Pre-Test: federated_learning/fedavg Example for KubeEdge Ianvs (LFX 2025 T3)


# Proposal for LFX Term-3 at KubeEdge

## Comprehensive Example Restoration Proposal for KubeEdge Ianvs

**Issue:** Proposal to fix configuration and runtime failures in CIFAR100-Federated `federated_learning/fedavg` example

**Parent Issue:** #230

**By:** Zishan Ahmad  

**Mentors:** Zimu Zheng, Shijing Hu

## Background

The `CIFAR100-Federated` example is a compact framework on KubeEdge Ianvs, featuring client-side training and server-side FedAvg aggregation on CIFAR-100. It serves as a baseline for onboarding, benchmarking, and prototyping edge ML workflows.

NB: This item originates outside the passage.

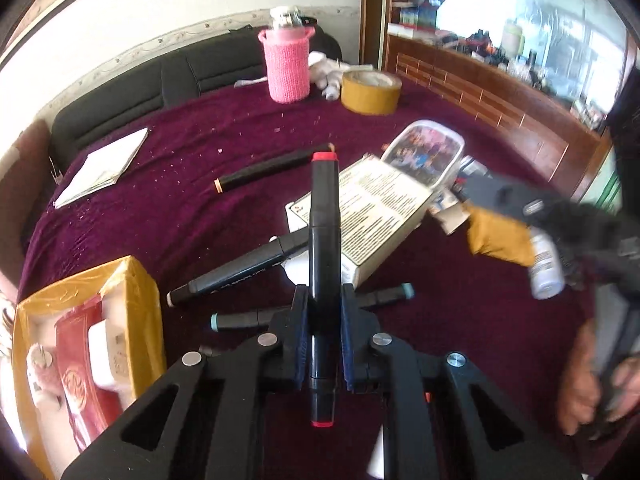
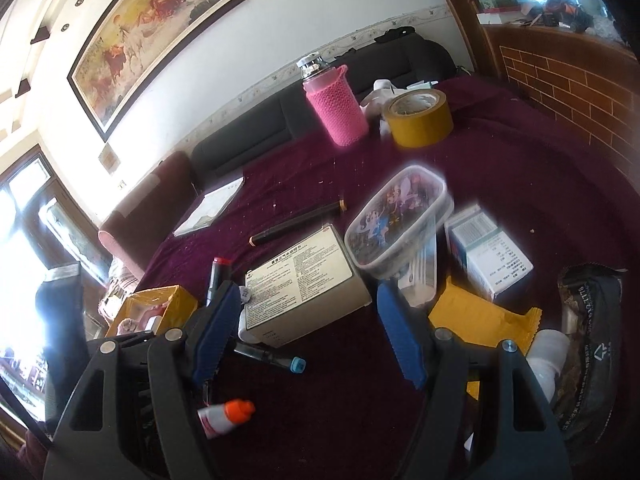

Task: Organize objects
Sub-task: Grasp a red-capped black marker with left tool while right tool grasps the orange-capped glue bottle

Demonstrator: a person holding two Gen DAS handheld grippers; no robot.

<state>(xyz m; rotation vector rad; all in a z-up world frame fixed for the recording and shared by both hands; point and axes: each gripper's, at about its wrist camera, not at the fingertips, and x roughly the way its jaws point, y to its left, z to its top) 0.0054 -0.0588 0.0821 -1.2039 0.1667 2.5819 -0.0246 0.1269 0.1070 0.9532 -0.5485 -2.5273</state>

However, the example is currently broken and cannot be run due to multiple issues, each causing failures either during configuration or at runtime.

### Critical Issues

1. **Dependency Conflict**
   TensorFlow is used throughout the code but is not listed in any `requirements.txt` file. Additionally, the Ianvs documentation suggests using Python 3.8, but running the example in common environments leads to TensorFlow version dependency errors. Even older versions, such as TensorFlow 2.10.0, trigger protobuf dependency issues.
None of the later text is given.